As long as climate change doesn't happen "too fast" (values of "too fast" may vary), we will engineer our way around it.

While this is true, we must also take into account who exactly will benefit from that engineering and survive. Not everyone will be able to take advantage of non-global engineering solutions, and just like with every technological advancement, the differential will be used by those "with" to subjugate those "without."

[–] troyunrau@lemmy.ca 5 points 3 months ago (2 children)

The global solutions will eventually happen. Right now nationalism gets in the way of it, but on the timescales of geology, nationalism is a blip.

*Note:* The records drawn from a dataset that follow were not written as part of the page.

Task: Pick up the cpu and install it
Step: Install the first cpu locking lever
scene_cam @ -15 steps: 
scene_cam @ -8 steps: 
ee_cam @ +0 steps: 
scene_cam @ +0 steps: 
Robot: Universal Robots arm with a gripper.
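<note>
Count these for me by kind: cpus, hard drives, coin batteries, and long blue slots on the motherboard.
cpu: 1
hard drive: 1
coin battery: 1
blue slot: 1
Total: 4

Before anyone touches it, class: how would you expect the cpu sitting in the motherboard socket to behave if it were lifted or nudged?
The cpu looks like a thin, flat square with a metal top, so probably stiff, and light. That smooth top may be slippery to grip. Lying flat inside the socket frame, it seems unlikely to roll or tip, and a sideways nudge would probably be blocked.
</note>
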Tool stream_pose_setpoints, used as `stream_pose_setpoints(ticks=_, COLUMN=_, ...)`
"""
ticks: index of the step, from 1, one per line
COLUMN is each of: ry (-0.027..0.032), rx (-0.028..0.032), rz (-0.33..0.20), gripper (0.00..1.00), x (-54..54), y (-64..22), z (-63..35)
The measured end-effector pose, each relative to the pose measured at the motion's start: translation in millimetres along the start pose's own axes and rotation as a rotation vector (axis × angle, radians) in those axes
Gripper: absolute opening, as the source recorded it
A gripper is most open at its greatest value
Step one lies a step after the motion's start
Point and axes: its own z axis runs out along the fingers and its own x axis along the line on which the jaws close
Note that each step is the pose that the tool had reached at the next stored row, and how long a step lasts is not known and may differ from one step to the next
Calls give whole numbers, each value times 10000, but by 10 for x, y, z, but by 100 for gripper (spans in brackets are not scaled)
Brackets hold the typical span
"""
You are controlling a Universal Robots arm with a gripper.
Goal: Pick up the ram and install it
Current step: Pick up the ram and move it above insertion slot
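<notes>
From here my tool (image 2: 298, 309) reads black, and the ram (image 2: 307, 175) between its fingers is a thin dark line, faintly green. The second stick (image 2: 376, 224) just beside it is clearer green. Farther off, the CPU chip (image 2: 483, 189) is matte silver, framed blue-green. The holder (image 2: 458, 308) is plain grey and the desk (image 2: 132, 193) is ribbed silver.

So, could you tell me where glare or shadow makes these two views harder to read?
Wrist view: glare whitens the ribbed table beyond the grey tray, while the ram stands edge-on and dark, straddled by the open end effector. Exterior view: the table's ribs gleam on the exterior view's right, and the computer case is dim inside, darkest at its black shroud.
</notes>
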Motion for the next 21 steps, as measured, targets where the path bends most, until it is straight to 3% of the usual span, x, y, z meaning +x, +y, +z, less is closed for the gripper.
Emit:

Hell, many scholars cite 1648 as the creation of the current system -- https://en.wikipedia.org/wiki/Westphalian_system -- so hopefully this is just a phase and we'll get over it and start global scale geoengineering before we get cooked :)

Can you imagine a UN agency in charge of sun shades positioned at Sun-Earth L1 that reduced the total sunlight hitting the earth by 0.1% and halted the heating problem entirely? Wouldn't solve the carbon dioxide levels, but it'd be a start :D

(The orbital mechanics folks can chime in here. Sunshades at L1 are unstable because L1 is unstable, and sunlight exerts pressure on them like solar sails. However, there are quasi-stable positions slightly sunward of L1 where you can balance these instabilities and actually use the solar sail effect for station keeping in a swarm. It would require launching a lot of rockets, but is entirely doable with today's technology. Said rockets use hydrocarbons to launch, ironically.)

[–] Nougat@fedia.io 13 points 3 months ago

Eventually, yes, and in the meantime, the global divide between rich and poor will grow ever wider.

There are exactly two ways that that divide can shrink. The wealthy of the world proactively using their wealth for the common good, out of pure philanthropy; or by being physically forced to. This applies regardless of climate change problems or their potential solutions.

[–] Olgratin_Magmatoe@lemmy.world 9 points 3 months ago* (last edited 3 months ago) (7 children)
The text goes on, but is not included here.